- **Task item**
Report every line of the records below that includes the string "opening".

- **Data for processing**
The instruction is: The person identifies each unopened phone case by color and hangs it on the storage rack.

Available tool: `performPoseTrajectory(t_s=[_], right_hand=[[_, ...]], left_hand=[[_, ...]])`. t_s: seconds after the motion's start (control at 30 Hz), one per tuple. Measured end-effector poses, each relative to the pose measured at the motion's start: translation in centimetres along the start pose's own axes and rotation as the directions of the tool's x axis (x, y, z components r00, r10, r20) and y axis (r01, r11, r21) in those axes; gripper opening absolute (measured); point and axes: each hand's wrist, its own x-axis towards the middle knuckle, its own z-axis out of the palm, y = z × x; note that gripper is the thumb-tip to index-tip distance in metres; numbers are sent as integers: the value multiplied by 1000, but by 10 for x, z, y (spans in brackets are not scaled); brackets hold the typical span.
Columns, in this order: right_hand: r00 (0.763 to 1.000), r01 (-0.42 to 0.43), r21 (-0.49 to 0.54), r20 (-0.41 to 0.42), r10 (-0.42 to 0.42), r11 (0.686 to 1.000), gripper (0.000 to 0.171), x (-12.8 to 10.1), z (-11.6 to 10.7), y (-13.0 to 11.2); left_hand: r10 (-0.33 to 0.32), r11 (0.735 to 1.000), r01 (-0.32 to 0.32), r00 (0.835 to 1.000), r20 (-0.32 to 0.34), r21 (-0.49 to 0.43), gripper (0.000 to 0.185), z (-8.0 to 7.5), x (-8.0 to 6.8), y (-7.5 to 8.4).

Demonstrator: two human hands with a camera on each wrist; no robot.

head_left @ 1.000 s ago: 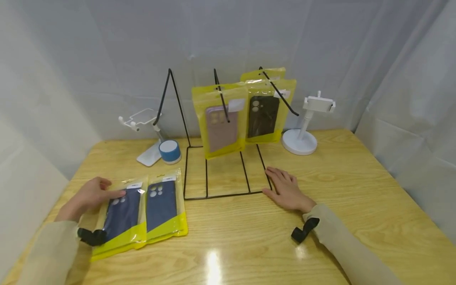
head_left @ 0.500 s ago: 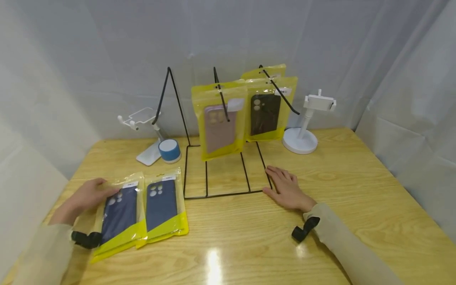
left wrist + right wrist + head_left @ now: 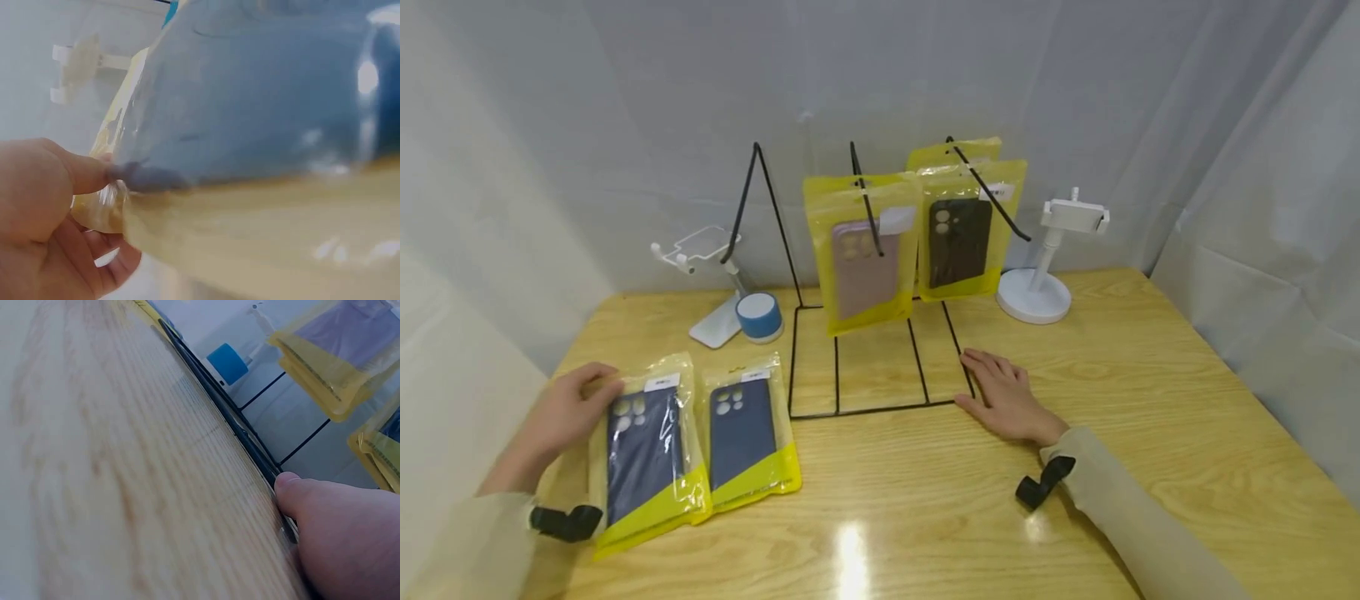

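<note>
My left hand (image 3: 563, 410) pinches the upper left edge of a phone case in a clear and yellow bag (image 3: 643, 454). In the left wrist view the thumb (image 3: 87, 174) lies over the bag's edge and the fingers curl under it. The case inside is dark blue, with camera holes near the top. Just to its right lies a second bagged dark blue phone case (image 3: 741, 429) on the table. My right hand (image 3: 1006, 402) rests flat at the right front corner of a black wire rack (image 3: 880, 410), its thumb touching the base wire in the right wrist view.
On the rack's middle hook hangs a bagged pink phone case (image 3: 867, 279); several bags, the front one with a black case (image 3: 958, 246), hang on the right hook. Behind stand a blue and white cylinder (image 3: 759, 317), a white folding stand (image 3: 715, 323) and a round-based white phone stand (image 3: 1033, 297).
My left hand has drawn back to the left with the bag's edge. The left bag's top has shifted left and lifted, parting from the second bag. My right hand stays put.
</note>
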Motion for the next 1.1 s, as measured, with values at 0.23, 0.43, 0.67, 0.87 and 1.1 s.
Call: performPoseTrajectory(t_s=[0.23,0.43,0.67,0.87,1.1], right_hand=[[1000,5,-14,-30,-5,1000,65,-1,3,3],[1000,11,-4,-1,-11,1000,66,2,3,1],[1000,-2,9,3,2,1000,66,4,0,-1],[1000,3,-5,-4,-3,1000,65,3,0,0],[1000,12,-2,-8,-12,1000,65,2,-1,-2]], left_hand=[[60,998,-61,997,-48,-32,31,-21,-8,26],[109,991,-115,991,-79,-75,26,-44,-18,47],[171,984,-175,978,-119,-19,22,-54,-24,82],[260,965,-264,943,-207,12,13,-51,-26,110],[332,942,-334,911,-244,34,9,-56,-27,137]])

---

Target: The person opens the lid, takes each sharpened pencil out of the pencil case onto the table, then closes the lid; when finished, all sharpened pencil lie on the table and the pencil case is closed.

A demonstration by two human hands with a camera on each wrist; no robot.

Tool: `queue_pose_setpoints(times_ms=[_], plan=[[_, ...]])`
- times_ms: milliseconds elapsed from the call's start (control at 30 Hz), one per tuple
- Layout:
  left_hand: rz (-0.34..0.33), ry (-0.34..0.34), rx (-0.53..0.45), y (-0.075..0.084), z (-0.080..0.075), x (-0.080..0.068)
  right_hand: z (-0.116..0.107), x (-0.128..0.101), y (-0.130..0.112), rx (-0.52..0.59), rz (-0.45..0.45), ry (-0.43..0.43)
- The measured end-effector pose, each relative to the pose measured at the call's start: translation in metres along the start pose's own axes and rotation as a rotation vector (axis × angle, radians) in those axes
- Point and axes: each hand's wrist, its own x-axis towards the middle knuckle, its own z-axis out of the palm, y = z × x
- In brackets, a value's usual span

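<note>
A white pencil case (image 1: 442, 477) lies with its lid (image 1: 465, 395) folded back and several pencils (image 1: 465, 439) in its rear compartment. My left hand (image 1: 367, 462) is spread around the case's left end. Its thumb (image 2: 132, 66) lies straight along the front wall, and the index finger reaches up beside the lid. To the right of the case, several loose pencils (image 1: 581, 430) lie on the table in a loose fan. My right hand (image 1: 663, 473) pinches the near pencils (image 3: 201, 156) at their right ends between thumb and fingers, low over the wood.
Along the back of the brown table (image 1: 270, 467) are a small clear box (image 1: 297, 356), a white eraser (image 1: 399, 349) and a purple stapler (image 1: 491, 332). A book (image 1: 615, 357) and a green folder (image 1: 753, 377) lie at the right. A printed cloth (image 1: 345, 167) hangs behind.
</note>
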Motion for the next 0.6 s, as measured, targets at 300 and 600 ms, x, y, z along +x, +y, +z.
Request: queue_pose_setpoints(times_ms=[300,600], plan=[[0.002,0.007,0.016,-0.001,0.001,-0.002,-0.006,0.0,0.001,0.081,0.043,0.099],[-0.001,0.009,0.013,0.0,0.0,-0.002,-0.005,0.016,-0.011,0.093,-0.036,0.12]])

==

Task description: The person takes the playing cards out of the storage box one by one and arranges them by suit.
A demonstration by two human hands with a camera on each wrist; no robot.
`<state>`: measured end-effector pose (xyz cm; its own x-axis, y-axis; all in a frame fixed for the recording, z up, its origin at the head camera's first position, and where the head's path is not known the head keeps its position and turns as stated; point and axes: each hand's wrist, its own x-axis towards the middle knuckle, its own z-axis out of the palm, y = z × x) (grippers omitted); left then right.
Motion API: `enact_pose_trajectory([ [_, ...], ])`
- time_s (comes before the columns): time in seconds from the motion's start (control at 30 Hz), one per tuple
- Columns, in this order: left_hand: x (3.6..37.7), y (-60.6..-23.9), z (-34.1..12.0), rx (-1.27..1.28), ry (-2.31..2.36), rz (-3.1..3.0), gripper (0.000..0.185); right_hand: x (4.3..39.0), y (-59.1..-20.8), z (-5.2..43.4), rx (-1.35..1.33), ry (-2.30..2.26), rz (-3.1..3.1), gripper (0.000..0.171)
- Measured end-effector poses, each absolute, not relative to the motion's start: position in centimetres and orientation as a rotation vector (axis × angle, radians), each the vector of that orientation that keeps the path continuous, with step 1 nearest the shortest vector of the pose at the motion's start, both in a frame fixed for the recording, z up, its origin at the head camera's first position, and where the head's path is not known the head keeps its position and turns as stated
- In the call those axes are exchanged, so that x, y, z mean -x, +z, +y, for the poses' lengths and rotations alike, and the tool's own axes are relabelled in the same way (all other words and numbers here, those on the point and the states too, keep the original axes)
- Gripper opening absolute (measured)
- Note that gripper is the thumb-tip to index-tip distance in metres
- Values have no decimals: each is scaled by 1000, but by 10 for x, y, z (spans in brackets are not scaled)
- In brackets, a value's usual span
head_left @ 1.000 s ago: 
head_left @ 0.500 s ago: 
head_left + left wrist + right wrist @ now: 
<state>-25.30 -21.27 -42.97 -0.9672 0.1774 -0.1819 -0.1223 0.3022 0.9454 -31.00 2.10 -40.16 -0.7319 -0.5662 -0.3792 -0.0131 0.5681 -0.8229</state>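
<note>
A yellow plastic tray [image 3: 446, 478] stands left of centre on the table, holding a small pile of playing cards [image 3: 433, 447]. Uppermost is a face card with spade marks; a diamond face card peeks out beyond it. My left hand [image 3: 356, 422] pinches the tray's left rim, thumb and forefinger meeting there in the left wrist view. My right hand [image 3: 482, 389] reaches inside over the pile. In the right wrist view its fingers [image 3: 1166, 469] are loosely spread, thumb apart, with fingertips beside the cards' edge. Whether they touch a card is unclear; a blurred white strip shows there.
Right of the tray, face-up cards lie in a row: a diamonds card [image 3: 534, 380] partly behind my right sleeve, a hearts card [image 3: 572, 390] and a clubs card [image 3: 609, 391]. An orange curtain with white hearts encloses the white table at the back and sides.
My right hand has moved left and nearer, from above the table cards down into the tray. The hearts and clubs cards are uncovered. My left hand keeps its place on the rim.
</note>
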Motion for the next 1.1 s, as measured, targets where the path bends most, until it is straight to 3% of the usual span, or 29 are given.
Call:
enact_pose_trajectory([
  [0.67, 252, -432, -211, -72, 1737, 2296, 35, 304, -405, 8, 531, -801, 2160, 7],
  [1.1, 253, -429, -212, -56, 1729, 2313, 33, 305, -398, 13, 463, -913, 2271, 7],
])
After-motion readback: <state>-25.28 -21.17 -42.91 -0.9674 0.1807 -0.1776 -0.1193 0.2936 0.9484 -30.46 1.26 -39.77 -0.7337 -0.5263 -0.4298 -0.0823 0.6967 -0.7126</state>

- **Response area**
Available tool: `performPoseTrajectory(t_s=[_], right_hand=[[_, ...]], left_hand=[[_, ...]])`. t_s: seconds after the motion's start (control at 30 Hz), one per tuple. Measured end-effector poses, each relative to the pose measured at the motion's start: translation in centimetres along the start pose's own axes and rotation as the directions of the tool's x axis (x, y, z components r00, r10, r20) and y axis (r01, r11, r21) in those axes; gripper opening absolute (measured); point and axes: each hand's wrist, its own x-axis towards the middle knuckle, its own z-axis out of the palm, y = z × x; note that gripper is the thumb-tip to index-tip distance in metres; numbers are sent as integers: the value multiplied by 1000, but by 10 for x, z, y (spans in brackets are not scaled); brackets hold the typical span.
- Gripper opening absolute (measured)

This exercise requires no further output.